Beginning with the first line of the data below, extract each line up to and including the one containing "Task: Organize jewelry". Copy them exactly and add nothing.

(Data excerpts)

/---

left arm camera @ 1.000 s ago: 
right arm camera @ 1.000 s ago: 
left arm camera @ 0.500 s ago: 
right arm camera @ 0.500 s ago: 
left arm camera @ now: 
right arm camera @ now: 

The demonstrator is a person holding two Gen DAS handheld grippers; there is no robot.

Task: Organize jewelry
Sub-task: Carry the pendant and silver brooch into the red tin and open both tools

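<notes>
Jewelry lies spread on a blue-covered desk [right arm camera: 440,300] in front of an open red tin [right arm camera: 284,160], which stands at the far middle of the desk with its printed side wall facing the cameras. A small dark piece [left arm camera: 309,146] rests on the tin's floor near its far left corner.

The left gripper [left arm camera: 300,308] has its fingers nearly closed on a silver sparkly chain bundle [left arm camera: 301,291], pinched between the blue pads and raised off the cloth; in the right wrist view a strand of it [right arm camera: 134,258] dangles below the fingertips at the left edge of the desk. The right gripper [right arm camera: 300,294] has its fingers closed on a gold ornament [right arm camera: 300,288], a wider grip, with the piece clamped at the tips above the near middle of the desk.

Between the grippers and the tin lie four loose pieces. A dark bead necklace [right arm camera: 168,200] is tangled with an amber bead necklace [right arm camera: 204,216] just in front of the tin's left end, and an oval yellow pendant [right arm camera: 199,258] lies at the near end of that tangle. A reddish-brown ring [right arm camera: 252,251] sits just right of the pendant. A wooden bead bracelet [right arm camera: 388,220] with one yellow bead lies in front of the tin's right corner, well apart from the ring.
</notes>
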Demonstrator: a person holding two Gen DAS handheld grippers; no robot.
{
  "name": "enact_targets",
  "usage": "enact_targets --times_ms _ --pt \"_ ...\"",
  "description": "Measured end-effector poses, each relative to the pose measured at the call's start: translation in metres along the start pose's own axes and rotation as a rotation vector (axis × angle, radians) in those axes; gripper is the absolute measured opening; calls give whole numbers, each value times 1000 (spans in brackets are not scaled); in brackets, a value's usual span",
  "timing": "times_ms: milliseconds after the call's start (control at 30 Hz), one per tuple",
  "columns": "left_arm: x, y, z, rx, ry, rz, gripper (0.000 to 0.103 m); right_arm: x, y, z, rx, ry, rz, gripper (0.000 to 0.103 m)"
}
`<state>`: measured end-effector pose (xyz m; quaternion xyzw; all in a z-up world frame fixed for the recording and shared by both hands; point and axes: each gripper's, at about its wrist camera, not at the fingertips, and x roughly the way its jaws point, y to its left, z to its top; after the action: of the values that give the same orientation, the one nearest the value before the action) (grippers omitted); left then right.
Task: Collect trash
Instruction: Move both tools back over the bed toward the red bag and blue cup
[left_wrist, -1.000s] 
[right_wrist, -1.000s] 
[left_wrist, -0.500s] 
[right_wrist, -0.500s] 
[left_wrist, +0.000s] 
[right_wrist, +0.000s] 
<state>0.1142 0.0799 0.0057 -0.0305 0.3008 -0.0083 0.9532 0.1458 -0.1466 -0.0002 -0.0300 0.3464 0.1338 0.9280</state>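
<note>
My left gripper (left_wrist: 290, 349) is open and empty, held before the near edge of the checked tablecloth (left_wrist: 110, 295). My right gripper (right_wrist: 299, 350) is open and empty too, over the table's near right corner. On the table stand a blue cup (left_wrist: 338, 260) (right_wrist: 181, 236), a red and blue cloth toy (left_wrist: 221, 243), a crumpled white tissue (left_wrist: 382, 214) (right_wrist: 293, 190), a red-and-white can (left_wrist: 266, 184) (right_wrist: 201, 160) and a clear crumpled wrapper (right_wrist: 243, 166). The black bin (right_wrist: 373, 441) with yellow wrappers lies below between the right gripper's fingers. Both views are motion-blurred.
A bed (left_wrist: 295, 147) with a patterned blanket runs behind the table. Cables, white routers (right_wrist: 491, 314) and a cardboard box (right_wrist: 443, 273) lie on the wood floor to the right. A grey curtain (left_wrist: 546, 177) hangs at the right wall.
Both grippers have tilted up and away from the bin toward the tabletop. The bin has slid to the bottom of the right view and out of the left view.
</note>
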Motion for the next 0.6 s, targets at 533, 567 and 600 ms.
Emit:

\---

_Answer_.
left arm camera @ 1.000 s ago: 
right arm camera @ 1.000 s ago: 
left arm camera @ 0.500 s ago: 
right arm camera @ 0.500 s ago: 
left arm camera @ now: 
right arm camera @ now: 

The demonstrator is a person holding two Gen DAS handheld grippers; there is no robot.

Task: Organize jewelry

This exercise requires no additional output.